Management U.S.-Style

While it touts Asia’s virtues from an economic standpoint, Baring still seems quite enamored with U.S.-style management teams. In many cases, it will handpick either native U.S. entrepreneurs with proven track records to head up its portfolio companies, or Asian nationals who have built successful firms in America and have returned to their home countries to start businesses there. In several instances, the firm has even relocated a company’s corporate headquarters to the U.S. while maintaining operations and manufacturing facilities in Asia in order to leverage lower labor costs.

Baring also looks to back companies that may have some strategic value to players in other countries down the line, particularly in Europe and the U.S.

“The key is to make sure you have a path to liquidity,” Hennessy said. “You have to make sure that, regardless of whether the public equity markets are high or low, there is some strategic reason someone would want to buy these companies.

“In Asia right now, the entry price is relatively low, so even if the private equity valuations are low at the point we exit, we’re still in good position to get a good return for our investors.
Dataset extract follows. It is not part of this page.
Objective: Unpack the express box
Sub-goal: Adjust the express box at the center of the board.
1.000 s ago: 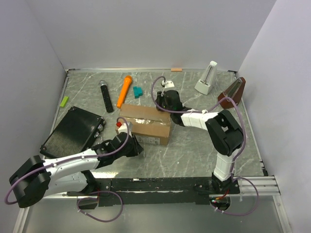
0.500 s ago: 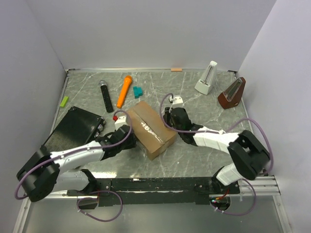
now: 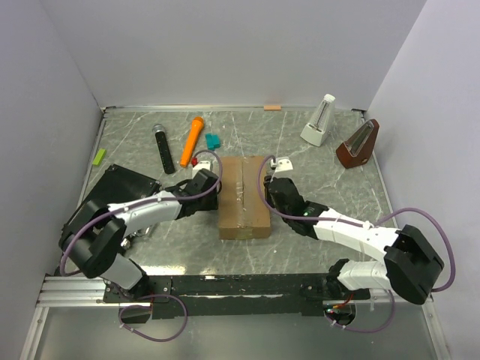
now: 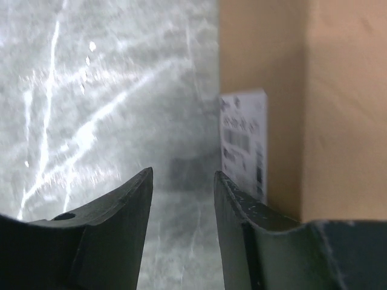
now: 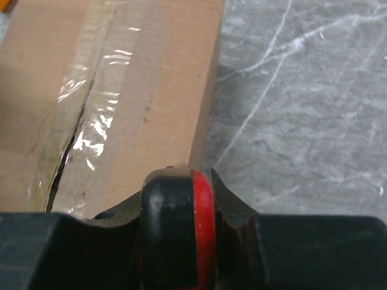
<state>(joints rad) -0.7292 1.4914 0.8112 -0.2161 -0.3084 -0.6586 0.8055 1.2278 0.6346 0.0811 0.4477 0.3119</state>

At the end of the day, you want to buy low and sell higher than you bought.”

If Fund I’s success is any indication, there aren’t likely to be any complaints. That fund has already generated an internal rate of return (IRR) of 124% on investments realized to date.

Strategy Stats

Like its predecessor, Baring’s sophomore investment vehicle will likely invest in about 26 portfolio companies over the next three to five years. One fundamental difference is that the deal size will be a bit larger – in the $15 million to $20 million range over the life of an investment – given the low valuations in Asia right now, Salata said.

The firm has announced three of its nine investments to date. Most recently, Baring participated in a $48 million financing for Celeltron International Ltd., an electronic and optical manufacturing services provider based in India.

Investing alongside GE Lighting North America, Baring has also funded Global Lighting Technologies Inc., a Taiwan-based company that manufactures backlit displays for personal digital assistants and other handheld wireless devices, and Accelion Inc., a San Jose, Calif.-based data storage software firm with a technology and engineering center in Singapore. Accelion raised $10 million in its first institutional round earlier this year, and is nearing the close of a $15 million Series B financing, Hennessy said.